Sometime after October 2025, we hope that, partly as a consequence of our work, Trump or his administration will decisively advance an exceptionally bold, timely, and effective treaty-making process for AI and actively seek an agreement with China and other key states through private or public meetings.
Second Stage
While it would already be very positive that Trump and other states are actively pursuing an exceptionally bold, timely, and effective treaty-making process for AI, we believe that using a treaty-making process based on the intergovernmental constituent assembly model may be necessary to make such process as timely, effectively and inclusive as it necessarily needs to be, and more resilient and solid on the long term.
While such a second stage could take many forms, we believe that an ideal second stage could start with the US and China - and/or a highly globally diverse group of states that make up at least 30% of the GDP and 30% of the world population, and include at least two states that are veto-holders of the UN Security Council or possess nuclear weapons - agreeing on a mandate and rules for an intergovernmental constituent assembly for AI. They would therefore convene such an assembly with a date, place, and budget set for six months later (or nine or twelve), in which all states are invited to participate.
We believe such Mandate and Rules should:
Be approved by a simple majority based on weighted voting, after having extensively strived for consensus. Considering the vast disparity in power between states, particularly in AI and more broadly, and recognizing that three billion people are illiterate or lack internet access, we foresee the voting power in such an assembly to be initially weighted by population and GDP (giving considerable power to the US and China, yet without creating a duopoly)
Have been widely perceived as fair, resilient, neutral, expert, and participatory, including via transnational citizens' assemblies, and a neutral and balanced mix of experts;
Ensure statutory safeguards are in place to maximize the chances that the resulting IGO will not degenerate, unduly centralize too much power, or be captured by one or a few nations, and improve over time, such as via checks and balances, a solid federal structure, regular mandatory re-constituent assemblies, and other measures;
Ensure that the resulting charter is sent for ratification by the signatory states and becomes valid if at least 9 out of 13 of them approve it, using the same ratio used after the US Constitutional Convention of 1787.

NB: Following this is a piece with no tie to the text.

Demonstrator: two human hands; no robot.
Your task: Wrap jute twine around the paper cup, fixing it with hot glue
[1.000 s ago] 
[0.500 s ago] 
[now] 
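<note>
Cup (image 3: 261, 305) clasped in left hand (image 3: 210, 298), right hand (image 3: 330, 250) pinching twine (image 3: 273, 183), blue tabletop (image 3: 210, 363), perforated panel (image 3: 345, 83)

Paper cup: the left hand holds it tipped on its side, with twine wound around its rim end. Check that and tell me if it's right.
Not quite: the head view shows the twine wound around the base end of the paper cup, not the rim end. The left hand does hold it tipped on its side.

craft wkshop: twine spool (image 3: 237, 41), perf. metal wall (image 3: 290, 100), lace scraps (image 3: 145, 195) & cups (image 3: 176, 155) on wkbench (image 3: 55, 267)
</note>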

Have established an open dialogue and convergence paths with competing or complementary international governance initiatives, especially those led by digital superpowers, and positioning itself as a medium-term complement for possible more urgent initiatives, albeit less multilateral, aimed at tackling urgent global safety risks;
If China, the US, and most of those other states have joined by then, there can be enough positive and negative incentives exerted by participant states on non-joining states to keep their AI capabilities under reliable control (provided that AI supply chain control - and the public availability or hackability of dangerous AI technologies - have been mitigated early on via great powers coordination);
As decided in the agreed-upon Mandate and Rules for the intergovernmental constituent assembly for AI, six to twelve months later, the Open Transnational Constituent Assembly for AI and Digital Communications will be held in Geneva or another neutral city. Once it is clear the new organization will be created, we believe it will be participated in by at least 60 states, which are highly globally diverse and make up at least 50% of the GDP and 50% of the world population, and include at least three states that are veto-holder of the UN Security Council or have nuclear weapons:
States that are not participating in the Assembly can also ratify it.
The charter review provisions enable non-participating states to participate in charter review conferences, initially held every two years, on an equal basis.
Early ratifying states commit large enough funds to begin setting up the three agencies, including the Global Public Benefit AI Lab.